Perhaps the pinnacle of experiment control, algorithms are a special combination of command client and data client. Algorithms see the data as data clients and send commands as command clients. The overriding architectural guideline is:

Under autonomous operation, every command decision should be based exclusively on information recorded in the data stream.

The reason for this is that it guarantees that the reasons for a command decision can be determined after-the-fact by re-running the algorithm with logged data. This could be critical during field efforts. If an error in coding an algorithm produced an incorrect command sequence, you must be able to determine the cause to assure that the same error won't arise again. If a decision is based on the contents of some file or a value read directly from the hardware, this cannot be reproduced reliably during debug.

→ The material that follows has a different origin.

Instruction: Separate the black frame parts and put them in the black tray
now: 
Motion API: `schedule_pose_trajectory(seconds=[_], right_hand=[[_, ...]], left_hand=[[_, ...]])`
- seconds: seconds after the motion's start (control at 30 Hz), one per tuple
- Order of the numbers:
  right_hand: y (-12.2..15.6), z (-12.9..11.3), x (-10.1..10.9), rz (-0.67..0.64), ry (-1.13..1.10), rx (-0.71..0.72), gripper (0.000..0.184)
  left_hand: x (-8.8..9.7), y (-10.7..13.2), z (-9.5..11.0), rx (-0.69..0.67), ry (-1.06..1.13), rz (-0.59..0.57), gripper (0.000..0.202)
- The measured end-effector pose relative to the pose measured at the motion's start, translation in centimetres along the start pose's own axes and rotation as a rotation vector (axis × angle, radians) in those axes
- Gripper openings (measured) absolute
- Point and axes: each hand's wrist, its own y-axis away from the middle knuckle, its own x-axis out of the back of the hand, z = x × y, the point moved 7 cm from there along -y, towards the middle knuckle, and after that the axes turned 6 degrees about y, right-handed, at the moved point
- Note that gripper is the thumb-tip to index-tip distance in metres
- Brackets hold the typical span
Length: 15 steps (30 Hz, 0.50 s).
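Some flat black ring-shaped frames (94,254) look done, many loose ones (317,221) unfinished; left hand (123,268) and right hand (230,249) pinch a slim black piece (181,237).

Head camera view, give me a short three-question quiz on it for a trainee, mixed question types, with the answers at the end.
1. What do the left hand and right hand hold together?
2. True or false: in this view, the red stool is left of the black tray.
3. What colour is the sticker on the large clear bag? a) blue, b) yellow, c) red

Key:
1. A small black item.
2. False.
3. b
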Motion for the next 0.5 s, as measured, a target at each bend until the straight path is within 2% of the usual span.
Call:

That said, algorithms provide tremendous power for automating experiment control. Decisions can be based on any data reported in the data stream. Watchdogs can be defined to trigger an action or a message in the event that a channel or channels strays outside their proscribed limits. Separate "threads" can be established so watchdog functions can operate independently of the main algorithm. (i.e. the watchdog may try to correct an over-temperature condition without interrupting the main algorithm before mandating a complete shutdown).

Since the algorithms are command clients, all commands issued by the algorithm are logged by the command server, giving an English summary of the operation of the instrument.

4.0: Development

Many tools have been developed to ease the specification of data acquisition and control. tmc, the TM Compiler is the most significant tool. It defines a data-flow language, allowing the developer to specify operations on collected data without concern as to when or how often the data is collected. The TM Compiler specifies the location of each datum in a TM frame and determines when each datum is to be collected. tmc outputs C code, so it is easy for a developer to insert C code into a tmc program. Hence, a tmc program can do virtually anything a C program can do.

cmdgen is the command compiler. It processes a restricted context-free grammar and produces C source code for both client and server applications. As with tmc, it is easy to insert C code into cmdgen programs, giving developers considerable power and flexibility.

tmcalgo is the compiler for algorithms. It gains its power not only from C, but from both tmc and cmdgen. The instrument commands are specified in English, as specified in the cmdgen program, and the output is tmc code, and hence may contain not only tmc constructs, but also C code. The basic model is a state machine, although I have taken some liberties in defining what a state is for the convenience of the users.

Finally, appgen is a procedure for pulling everything together. It reads a simple specification file and produces a not-so-simple Makefile to control the compilation of all the pieces required to run the instrument.

5.0: Where to Find More Documentation

The best source for documentation is the ARP Data Acquisition Web Page. From there, you can access these guides as well as manuals for many of the tools and release notes. As with the system as a whole, documentation is a work in progress. If you need to know about something and cannot locate documentation, feel free to ask me; you may prod me into writing the documentation or you may get a personal tutorial. If you don't ask, I won't know that you need help.